== Your goal ==
Copy all entries exactly.

Excerpts from a dataset:
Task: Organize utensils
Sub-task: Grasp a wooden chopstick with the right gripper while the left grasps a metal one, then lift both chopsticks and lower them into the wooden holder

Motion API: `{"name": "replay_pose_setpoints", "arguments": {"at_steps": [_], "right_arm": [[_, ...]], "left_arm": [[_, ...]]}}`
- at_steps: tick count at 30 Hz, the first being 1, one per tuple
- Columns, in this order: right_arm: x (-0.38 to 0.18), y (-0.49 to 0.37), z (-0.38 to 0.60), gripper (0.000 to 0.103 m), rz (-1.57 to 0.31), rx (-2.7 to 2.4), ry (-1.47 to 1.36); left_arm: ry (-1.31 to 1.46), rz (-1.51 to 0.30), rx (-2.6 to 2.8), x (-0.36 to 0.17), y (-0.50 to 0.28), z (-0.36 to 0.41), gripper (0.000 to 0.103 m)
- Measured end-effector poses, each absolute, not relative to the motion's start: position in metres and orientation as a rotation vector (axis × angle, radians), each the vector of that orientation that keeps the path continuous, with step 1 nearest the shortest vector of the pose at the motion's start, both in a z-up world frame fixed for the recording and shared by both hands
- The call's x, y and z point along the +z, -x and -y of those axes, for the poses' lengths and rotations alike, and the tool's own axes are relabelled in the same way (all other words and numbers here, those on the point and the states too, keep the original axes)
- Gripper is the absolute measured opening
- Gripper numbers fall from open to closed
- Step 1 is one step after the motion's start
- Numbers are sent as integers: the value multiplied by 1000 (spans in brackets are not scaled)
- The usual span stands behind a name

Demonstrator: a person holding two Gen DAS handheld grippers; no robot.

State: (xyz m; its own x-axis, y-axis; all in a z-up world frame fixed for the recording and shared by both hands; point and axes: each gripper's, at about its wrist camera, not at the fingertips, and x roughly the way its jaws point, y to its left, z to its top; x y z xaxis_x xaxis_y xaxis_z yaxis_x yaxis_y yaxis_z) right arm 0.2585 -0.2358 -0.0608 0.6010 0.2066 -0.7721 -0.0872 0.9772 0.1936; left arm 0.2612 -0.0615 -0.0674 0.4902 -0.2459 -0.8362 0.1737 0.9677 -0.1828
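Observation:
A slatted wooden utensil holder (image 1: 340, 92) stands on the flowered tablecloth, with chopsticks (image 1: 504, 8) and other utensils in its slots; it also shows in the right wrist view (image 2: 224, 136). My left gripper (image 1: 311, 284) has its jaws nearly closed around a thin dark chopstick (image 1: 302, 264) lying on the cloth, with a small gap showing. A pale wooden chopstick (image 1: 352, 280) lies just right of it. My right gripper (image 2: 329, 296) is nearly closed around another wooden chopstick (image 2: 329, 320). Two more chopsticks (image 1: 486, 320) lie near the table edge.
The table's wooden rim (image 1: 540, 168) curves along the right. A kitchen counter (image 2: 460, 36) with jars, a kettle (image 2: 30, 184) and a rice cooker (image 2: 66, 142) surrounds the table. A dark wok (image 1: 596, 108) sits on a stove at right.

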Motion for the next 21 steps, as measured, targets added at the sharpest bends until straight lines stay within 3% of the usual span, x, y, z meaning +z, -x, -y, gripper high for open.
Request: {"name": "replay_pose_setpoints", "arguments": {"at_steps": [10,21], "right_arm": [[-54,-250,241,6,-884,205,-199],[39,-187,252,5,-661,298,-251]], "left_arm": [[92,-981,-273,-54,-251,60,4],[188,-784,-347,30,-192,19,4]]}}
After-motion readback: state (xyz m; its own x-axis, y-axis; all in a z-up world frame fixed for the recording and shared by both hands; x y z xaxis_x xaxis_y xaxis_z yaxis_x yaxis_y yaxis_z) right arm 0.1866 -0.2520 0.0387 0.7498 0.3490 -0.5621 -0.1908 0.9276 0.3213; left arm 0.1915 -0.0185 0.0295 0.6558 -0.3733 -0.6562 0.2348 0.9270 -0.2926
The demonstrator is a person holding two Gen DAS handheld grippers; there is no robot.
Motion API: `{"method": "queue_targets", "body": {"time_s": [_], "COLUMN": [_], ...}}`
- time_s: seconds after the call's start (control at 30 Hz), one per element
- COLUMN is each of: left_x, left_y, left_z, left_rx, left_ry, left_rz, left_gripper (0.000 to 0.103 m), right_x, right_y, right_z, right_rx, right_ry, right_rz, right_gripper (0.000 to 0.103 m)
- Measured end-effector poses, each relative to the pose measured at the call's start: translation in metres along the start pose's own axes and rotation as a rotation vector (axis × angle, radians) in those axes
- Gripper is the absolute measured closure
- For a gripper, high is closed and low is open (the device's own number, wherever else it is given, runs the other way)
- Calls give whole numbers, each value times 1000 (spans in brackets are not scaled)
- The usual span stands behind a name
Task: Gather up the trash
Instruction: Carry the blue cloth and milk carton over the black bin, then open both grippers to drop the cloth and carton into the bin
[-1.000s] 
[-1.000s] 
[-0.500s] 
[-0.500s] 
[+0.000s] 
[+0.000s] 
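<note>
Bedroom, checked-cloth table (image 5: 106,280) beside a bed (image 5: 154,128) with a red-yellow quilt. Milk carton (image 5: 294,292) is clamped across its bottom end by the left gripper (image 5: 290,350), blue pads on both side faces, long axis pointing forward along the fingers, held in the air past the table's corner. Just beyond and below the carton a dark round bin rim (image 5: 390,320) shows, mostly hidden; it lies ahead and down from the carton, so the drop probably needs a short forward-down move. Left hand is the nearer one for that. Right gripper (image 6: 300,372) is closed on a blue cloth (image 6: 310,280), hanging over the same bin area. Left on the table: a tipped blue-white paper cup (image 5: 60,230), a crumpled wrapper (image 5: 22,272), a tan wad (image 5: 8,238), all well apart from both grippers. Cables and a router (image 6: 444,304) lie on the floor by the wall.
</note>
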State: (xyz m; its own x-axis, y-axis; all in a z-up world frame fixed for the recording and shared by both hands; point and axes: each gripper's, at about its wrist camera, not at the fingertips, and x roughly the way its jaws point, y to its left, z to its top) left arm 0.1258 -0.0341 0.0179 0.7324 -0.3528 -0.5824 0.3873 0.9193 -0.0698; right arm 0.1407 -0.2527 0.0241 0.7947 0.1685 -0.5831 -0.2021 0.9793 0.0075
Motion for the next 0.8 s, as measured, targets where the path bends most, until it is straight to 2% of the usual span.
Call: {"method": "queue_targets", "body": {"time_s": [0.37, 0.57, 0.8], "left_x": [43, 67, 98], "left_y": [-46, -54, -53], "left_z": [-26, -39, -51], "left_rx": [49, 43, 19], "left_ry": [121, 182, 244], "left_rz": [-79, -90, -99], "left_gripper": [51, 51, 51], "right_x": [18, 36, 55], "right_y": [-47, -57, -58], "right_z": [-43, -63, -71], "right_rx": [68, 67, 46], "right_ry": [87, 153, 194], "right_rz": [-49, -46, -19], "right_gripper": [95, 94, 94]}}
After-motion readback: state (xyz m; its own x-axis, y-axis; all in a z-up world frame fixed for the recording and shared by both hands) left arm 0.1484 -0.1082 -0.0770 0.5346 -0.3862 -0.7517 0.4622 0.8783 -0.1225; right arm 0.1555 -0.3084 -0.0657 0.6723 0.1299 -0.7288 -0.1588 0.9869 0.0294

== Response box ==
Task: Organize utensils
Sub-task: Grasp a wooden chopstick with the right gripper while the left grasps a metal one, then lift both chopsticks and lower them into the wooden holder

Motion API: `{"name": "replay_pose_setpoints", "arguments": {"at_steps": [_], "right_arm": [[_, ...]], "left_arm": [[_, ...]]}}`
- at_steps: tick count at 30 Hz, the first being 1, one per tuple
- Columns, in this order: right_arm: x (-0.38 to 0.18), y (-0.49 to 0.37), z (-0.38 to 0.60), gripper (0.000 to 0.103 m), rz (-1.57 to 0.31), rx (-2.7 to 2.4), ry (-1.47 to 1.36); left_arm: ry (-1.31 to 1.46), rz (-1.51 to 0.30), rx (-2.6 to 2.8), x (-0.36 to 0.17), y (-0.50 to 0.28), z (-0.36 to 0.41), gripper (0.000 to 0.103 m)
- Measured end-effector poses, each absolute, not relative to the motion's start: position in metres and orientation as a rotation vector (axis × angle, radians), each the vector of that orientation that keeps the path continuous, with step 1 nearest the shortest vector of the pose at the motion's start, both in a z-up world frame fixed for the recording and shared by both hands
- The call's x, y and z point along the +z, -x and -y of those axes, for the poses' lengths and rotations alike, and the tool's own axes are relabelled in the same way (all other words and numbers here, those on the point and the states too, keep the original axes)
- Gripper is the absolute measured opening
- Gripper numbers fall from open to closed
- Step 1 is one step after the motion's start
- Numbers are sent as integers: the value multiplied by 1000 (spans in brackets are not scaled)
- The usual span stands behind a name

Demonstrator: a person holding two Gen DAS handheld grippers; no robot.

State: (xyz m; its own x-axis, y-axis; all in a z-up world frame fixed for the recording and shared by both hands; point and axes: each gripper's, at about its wrist camera, not at the fingertips, and x roughly the way its jaws point, y to its left, z to its top; x y z xaxis_x xaxis_y xaxis_z yaxis_x yaxis_y yaxis_z) right arm 0.2585 -0.2358 -0.0608 0.6010 0.2066 -0.7721 -0.0872 0.9772 0.1936; left arm 0.2612 -0.0615 -0.0674 0.4902 -0.2459 -0.8362 0.1737 0.9677 -0.1828
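Observation:
A slatted wooden utensil holder (image 1: 340, 92) stands on the flowered tablecloth, with chopsticks (image 1: 504, 8) and other utensils in its slots; it also shows in the right wrist view (image 2: 224, 136). My left gripper (image 1: 311, 284) has its jaws nearly closed around a thin dark chopstick (image 1: 302, 264) lying on the cloth, with a small gap showing. A pale wooden chopstick (image 1: 352, 280) lies just right of it. My right gripper (image 2: 329, 296) is nearly closed around another wooden chopstick (image 2: 329, 320). Two more chopsticks (image 1: 486, 320) lie near the table edge.
The table's wooden rim (image 1: 540, 168) curves along the right. A kitchen counter (image 2: 460, 36) with jars, a kettle (image 2: 30, 184) and a rice cooker (image 2: 66, 142) surrounds the table. A dark wok (image 1: 596, 108) sits on a stove at right.
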
Motion for the next 21 steps, as measured, targets added at the sharpest bends until straight lines stay within 3% of the usual span, x, y, z meaning +z, -x, -y, gripper high for open.
Request: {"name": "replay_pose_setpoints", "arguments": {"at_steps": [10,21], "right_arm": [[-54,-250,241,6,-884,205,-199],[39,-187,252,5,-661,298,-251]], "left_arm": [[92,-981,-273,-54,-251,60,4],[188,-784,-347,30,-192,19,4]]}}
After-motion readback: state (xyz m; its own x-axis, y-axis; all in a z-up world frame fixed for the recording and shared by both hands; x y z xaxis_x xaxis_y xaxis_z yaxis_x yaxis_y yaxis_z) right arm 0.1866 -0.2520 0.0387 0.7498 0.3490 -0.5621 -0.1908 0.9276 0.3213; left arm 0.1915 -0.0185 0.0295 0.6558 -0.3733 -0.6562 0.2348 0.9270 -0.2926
The demonstrator is a person holding two Gen DAS handheld grippers; there is no robot.
Motion API: `{"method": "queue_targets", "body": {"time_s": [_], "COLUMN": [_], ...}}`
- time_s: seconds after the call's start (control at 30 Hz), one per element
- COLUMN is each of: left_x, left_y, left_z, left_rx, left_ry, left_rz, left_gripper (0.000 to 0.103 m), right_x, right_y, right_z, right_rx, right_ry, right_rz, right_gripper (0.000 to 0.103 m)
- Measured end-effector poses, each relative to the pose measured at the call's start: translation in metres along the start pose's own axes and rotation as a rotation vector (axis × angle, radians) in those axes
- Gripper is the absolute measured closure
- For a gripper, high is closed and low is open (the device's own number, wherever else it is given, runs the other way)
- Calls give whole numbers, each value times 1000 (spans in brackets are not scaled)
- The usual span stands behind a name
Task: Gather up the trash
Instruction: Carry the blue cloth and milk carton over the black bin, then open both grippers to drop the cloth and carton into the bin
[-1.000s] 
[-1.000s] 
[-0.500s] 
[-0.500s] 
[+0.000s] 
[+0.000s] 
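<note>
Bedroom, checked-cloth table (image 5: 106,280) beside a bed (image 5: 154,128) with a red-yellow quilt. Milk carton (image 5: 294,292) is clamped across its bottom end by the left gripper (image 5: 290,350), blue pads on both side faces, long axis pointing forward along the fingers, held in the air past the table's corner. Just beyond and below the carton a dark round bin rim (image 5: 390,320) shows, mostly hidden; it lies ahead and down from the carton, so the drop probably needs a short forward-down move. Left hand is the nearer one for that. Right gripper (image 6: 300,372) is closed on a blue cloth (image 6: 310,280), hanging over the same bin area. Left on the table: a tipped blue-white paper cup (image 5: 60,230), a crumpled wrapper (image 5: 22,272), a tan wad (image 5: 8,238), all well apart from both grippers. Cables and a router (image 6: 444,304) lie on the floor by the wall.
</note>
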State: (xyz m; its own x-axis, y-axis; all in a z-up world frame fixed for the recording and shared by both hands; point and axes: each gripper's, at about its wrist camera, not at the fingertips, and x roughly the way its jaws point, y to its left, z to its top) left arm 0.1258 -0.0341 0.0179 0.7324 -0.3528 -0.5824 0.3873 0.9193 -0.0698; right arm 0.1407 -0.2527 0.0241 0.7947 0.1685 -0.5831 -0.2021 0.9793 0.0075
Motion for the next 0.8 s, as measured, targets where the path bends most, until it is straight to 2% of the usual span.
Call: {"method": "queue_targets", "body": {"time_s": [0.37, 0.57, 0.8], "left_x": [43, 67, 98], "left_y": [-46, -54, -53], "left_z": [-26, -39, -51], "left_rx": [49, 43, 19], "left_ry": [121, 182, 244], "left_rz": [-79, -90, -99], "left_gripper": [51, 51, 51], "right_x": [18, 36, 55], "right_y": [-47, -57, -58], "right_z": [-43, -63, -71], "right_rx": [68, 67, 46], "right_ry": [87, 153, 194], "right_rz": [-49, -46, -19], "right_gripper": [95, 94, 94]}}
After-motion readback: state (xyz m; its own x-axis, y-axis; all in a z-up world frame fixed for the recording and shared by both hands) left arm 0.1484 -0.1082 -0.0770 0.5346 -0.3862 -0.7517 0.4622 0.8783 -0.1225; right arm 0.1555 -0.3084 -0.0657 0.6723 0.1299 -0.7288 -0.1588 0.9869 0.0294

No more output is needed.